Hope abounds with the online-only format, because Stirler estimates that more than 80 percent of the store's sales took place at the store's Web site, www.renstore. com She said Chivalry needed a physical presence primarily as a place to store the merchandise for shipping all around the country, as well to house the computers she needed to support the self-hosted site. Stirler said the company spent at least $6,500 a month on salaries, maintenance and software support just to be able to sell online.
Next week the company will switch to remote servers that will cost only $60 monthly.
The recession knocked sales cold, causing the company to lose a total of $80,000 from November 2008 to March. Sales have been up since, and the company has been profitable since it announced it was going out of business, no longer restocked inventory and slashed prices between 30 percent and 60 percent on all items. But that wasn't nearly enough to make up for the losses.
It wasn't until she began the process of shutting down Chivalry's physical operation that Stirler discovered she could save so much money by switching to off-site, virtual servers.

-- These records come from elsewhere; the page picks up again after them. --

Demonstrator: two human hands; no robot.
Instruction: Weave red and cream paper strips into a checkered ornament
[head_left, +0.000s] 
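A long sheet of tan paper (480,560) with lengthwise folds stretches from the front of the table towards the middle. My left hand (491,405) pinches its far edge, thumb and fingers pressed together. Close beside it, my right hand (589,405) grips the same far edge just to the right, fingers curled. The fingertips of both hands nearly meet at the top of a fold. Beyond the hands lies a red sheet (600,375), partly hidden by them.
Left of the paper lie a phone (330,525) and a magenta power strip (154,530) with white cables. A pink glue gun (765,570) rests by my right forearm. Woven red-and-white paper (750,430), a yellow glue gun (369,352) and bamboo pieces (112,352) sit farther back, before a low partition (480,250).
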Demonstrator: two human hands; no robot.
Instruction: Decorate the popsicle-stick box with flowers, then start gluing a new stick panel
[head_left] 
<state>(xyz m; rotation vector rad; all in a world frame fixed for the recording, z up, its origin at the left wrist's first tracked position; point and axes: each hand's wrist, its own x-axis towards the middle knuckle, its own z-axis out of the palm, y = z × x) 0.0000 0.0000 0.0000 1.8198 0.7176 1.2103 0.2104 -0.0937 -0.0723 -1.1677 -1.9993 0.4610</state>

If she'd made the switch a year ago, she said, she might not have had to close down the store. She had looked into virtual servers two years ago, but the technology was not up to her standards.
"We have no choice but to close," Stirler said. "We have to go out of business."
The online store will continue to sell clothing and most gear, but not weapons, which are awkward to ship, Stirler said.
Stirler said the process of closing has been hard on her. She's slept little, suffered indigestion and broken down crying a couple of times. She's watched her store, which first opened at another location in 1996, fall apart piece by piece, since Chivalry is selling absolutely everything in the building, including racks and fixtures.
Chivalry had 30 employees before 2001, when it gradually scaled down to eight employees by the beginning of 2008 due to decreased sales. Now the company consists of five employees, including the owners, and will include just one paid part-timer for a monthlong transition period.
"We have to kind of assume the worst," she said. "That it won't work and we'll have to go out and get jobs."